The myth of the phoenix casting itself into the flames only to rise up stronger is powerful and monumental, with reverberations of self-sacrifice, destruction, hope, and regeneration. In an installation in the nave of Manhattan’s Cathedral of St. John the Divine, Chinese artist Xu Bing has realized a pair of these birds from the debris of Beijing construction sites.
Phoenix: Xu Bing at the Cathedral opened last Saturday with a celebratory afternoon of dance, dragon puppets, music, circus acts, and even high-wire legend Philippe Petit walking beneath the crafted creatures to music by saxophonist Paul Winter. After showings in Beijing and Shanghai, this is the second stop for Phoenix in the United States, following an installation last year at MASS MoCA. There the mythological animals were displayed in a repurposed factory space, while here they soar in one of the world’s largest cathedrals. The creatures will remain on view in the cathedral throughout 2014 (no official end date as of yet).
With lines of little lights from their talons to tails and claws facing the entrance of the church, the details of the phoenixes are at first hard to take in. The birds themselves, one male and one female, are massive: each weighs around 12 tons and stretches between 90 and 100 feet. The engineering of the scaffolding is almost as impressive as the work itself, carefully winding through existing openings in the cathedral architecture to hold the birds some 20 feet above ground. Once you start to walk around the space, you notice the materials of the creatures’ forms — jackhammers and shovels connected to hard hats, beams, hoses, and other castoff materials of construction.
Xu built both of the sculptures in China, and as their singular title, “Phoenix,” suggests, they are not separate constructions but a linked vision of rebirth and the complications of the country’s propelled growth. The artist spent time away from China after growing up there and upon his return found a place undergoing rapid change, much of it driven by toiling migrant workers. “Phoenix” was Xu’s response to their unseen labor and the harsh conditions of their work, exemplified in the imperfect edges of the sculptures’ forms.

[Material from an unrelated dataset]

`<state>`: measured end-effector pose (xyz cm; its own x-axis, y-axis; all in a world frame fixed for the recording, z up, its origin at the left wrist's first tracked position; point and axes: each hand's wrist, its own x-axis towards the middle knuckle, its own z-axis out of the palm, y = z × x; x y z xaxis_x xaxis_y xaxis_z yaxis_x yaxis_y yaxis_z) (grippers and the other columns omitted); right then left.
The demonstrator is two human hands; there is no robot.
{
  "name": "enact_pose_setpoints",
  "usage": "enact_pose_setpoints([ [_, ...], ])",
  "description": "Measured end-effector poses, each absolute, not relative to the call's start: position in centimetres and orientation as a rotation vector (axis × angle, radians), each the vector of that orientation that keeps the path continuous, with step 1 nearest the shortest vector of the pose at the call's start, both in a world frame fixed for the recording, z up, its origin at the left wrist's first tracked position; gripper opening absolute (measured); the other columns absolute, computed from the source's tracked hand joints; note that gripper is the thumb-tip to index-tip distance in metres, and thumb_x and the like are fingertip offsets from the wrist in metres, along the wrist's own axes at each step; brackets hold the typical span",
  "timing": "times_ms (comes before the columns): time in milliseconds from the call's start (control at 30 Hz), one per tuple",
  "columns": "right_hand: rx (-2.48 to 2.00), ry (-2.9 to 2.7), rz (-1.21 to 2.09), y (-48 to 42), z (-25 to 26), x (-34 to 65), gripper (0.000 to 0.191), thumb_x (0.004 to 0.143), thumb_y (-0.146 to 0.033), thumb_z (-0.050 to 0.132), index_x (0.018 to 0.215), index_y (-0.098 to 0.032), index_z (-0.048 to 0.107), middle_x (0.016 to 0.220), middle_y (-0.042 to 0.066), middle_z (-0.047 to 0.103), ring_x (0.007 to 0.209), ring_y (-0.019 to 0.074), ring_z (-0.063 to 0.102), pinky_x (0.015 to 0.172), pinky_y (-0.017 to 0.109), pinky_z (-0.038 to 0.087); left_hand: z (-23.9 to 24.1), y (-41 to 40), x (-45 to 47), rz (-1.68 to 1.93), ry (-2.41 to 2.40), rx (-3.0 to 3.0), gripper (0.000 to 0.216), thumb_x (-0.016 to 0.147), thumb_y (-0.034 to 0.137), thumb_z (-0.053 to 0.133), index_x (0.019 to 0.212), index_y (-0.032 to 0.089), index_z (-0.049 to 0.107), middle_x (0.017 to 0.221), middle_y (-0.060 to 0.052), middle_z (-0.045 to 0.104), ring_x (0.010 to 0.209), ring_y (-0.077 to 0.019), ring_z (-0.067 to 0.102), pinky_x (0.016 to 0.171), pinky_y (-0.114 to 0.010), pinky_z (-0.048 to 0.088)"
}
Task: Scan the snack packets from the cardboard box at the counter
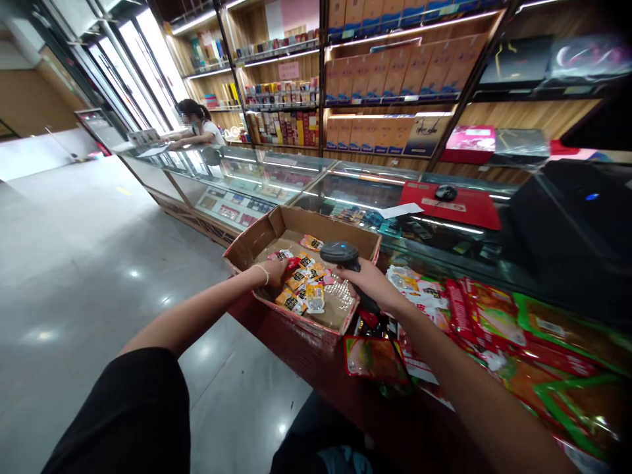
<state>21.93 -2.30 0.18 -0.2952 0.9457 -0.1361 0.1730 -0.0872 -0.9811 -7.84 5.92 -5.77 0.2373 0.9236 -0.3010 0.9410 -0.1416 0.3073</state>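
My right hand (370, 284) grips a dark handheld barcode scanner (340, 253) by its handle; a small blue light glows on its top. The scanner's head is above the right side of a shallow cardboard box (264, 232). Reaching in over the box's left wall, my left hand (275, 271) is closed on a small red packet (293, 263), its fingertips partly hidden. Several small orange-and-white snack packets (297, 279) lie loosely in the middle of the box, close to my left fingers. One packet with a clear window (315, 297) lies nearest me.
Red and green food packages (494, 316) are piled at the right. Behind the box runs a glass display counter (316, 178) carrying a red mat (469, 209) with a mouse (446, 192). Another person (210, 135) leans on the counter's far end. Boxed goods fill the shelves (395, 102).
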Motion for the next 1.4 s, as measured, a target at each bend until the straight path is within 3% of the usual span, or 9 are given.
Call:
enact_pose_setpoints([
  [100,-1.249,-1.493,1.481,-2.4,0.2,22.1,0.023,0.076,-0.035,0.068,0.088,-0.019,0.057,0.062,0.000,0.067,0.035,0.0101,0.050,0.033,0.021,0.038,-4.6,5.4,-8.3,0.170,1.720,2.015,0.026,0.052,0.023,0.073,0.075,0.018,0.061,0.071,-0.008,0.066,0.065,-0.0218,0.064,0.062,-0.026,0.047],
  [200,-1.278,-1.501,1.485,-2.7,0.6,22.3,0.022,0.075,-0.035,0.069,0.085,-0.020,0.058,0.060,0.000,0.067,0.033,0.0100,0.048,0.033,0.022,0.038,-3.1,4.7,-8.9,0.240,1.697,1.975,0.016,0.059,0.025,0.069,0.072,0.019,0.061,0.062,-0.002,0.063,0.055,-0.0160,0.059,0.052,-0.022,0.044],
  [433,-1.292,-1.553,1.479,-3.6,1.1,23.6,0.019,0.075,-0.036,0.068,0.077,-0.020,0.057,0.044,-0.003,0.058,0.031,0.0112,0.046,0.032,0.022,0.038,-0.4,2.4,-7.1,0.725,1.285,1.281,0.038,0.061,0.027,0.078,0.094,0.018,0.063,0.077,-0.002,0.069,0.062,-0.0156,0.065,0.056,-0.026,0.053],
  [533,-1.266,-1.539,1.481,-4.1,1.2,23.8,0.020,0.075,-0.037,0.067,0.074,-0.020,0.058,0.040,-0.004,0.054,0.032,0.0120,0.047,0.033,0.022,0.039,1.1,2.0,-5.1,0.872,1.135,1.069,0.036,0.064,0.027,0.079,0.095,0.017,0.062,0.079,-0.004,0.069,0.063,-0.0148,0.066,0.060,-0.028,0.056],
  [733,-1.144,-1.408,1.380,-6.2,1.8,25.4,0.019,0.079,-0.039,0.065,0.080,-0.021,0.058,0.049,-0.003,0.060,0.033,0.0119,0.046,0.035,0.024,0.038,4.2,2.0,0.1,1.187,1.006,0.953,0.031,0.069,0.019,0.076,0.096,0.015,0.063,0.087,-0.006,0.071,0.069,-0.0130,0.067,0.066,-0.025,0.056],
  [867,-1.167,-1.396,1.234,-8.6,2.8,28.7,0.025,0.081,-0.045,0.063,0.077,-0.020,0.058,0.040,-0.004,0.053,0.033,0.0122,0.045,0.037,0.024,0.037,4.7,1.7,4.4,1.253,0.971,0.932,0.033,0.067,0.021,0.078,0.095,0.016,0.062,0.084,-0.003,0.070,0.066,-0.0103,0.065,0.064,-0.023,0.055],
  [1100,-1.373,-1.265,1.186,-13.6,4.4,34.0,0.027,0.076,-0.047,0.070,0.082,-0.023,0.060,0.042,-0.004,0.052,0.034,0.0133,0.045,0.036,0.025,0.036,3.3,0.4,12.0,1.183,0.841,0.934,0.034,0.068,0.022,0.078,0.095,0.016,0.060,0.089,-0.004,0.071,0.073,-0.0115,0.068,0.070,-0.024,0.056],
  [1267,-1.449,-1.248,1.071,-15.0,3.8,36.0,0.028,0.076,-0.045,0.071,0.069,-0.023,0.055,0.040,-0.002,0.052,0.034,0.0127,0.044,0.037,0.026,0.035,3.0,-0.4,15.0,1.152,0.806,0.981,0.037,0.065,0.025,0.079,0.094,0.014,0.060,0.090,-0.006,0.071,0.074,-0.0133,0.067,0.069,-0.025,0.055],
  [1400,-1.464,-1.216,1.063,-15.7,3.1,37.7,0.028,0.075,-0.045,0.072,0.072,-0.022,0.056,0.040,-0.003,0.052,0.033,0.0121,0.042,0.036,0.025,0.034,3.0,-0.8,16.2,1.114,0.833,1.042,0.038,0.064,0.027,0.079,0.094,0.014,0.061,0.090,-0.005,0.070,0.072,-0.0120,0.066,0.068,-0.024,0.054],
])
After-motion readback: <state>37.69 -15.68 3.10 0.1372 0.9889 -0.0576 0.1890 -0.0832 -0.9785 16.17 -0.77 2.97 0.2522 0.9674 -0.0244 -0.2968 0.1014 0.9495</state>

As Margaret Diehl writes in the St. John the Divine newsletter:
The artist has used charged cultural debris before, including a bicycle flattened by a tank in Tiananmen Square and dust from the 9/11 World Trade Center destruction. These birds get to the heart of the matter, using the stuff of the global economic expansion to bring attention to humanity’s brazen assertion of immortality.
Much of that nuance might be lost when you step into the cathedral and see “Phoenix,” which is gorgeous in the space, the soft hues of the light blurring some of the grittiness of the sculptures’ original construction and the human cost they represent. Nevertheless, the experience is moving. Whether or not your immediate reaction is connected to the often brutal level of building in China’s flight forward, there’s definitely a collected force of materials and human hands that stuns you in the spiritual space.
Phoenix: Xu Bing at the Cathedral is on view at St. John the Divine (1047 Amsterdam Avenue, Morningside Heights, Manhattan) through 2014.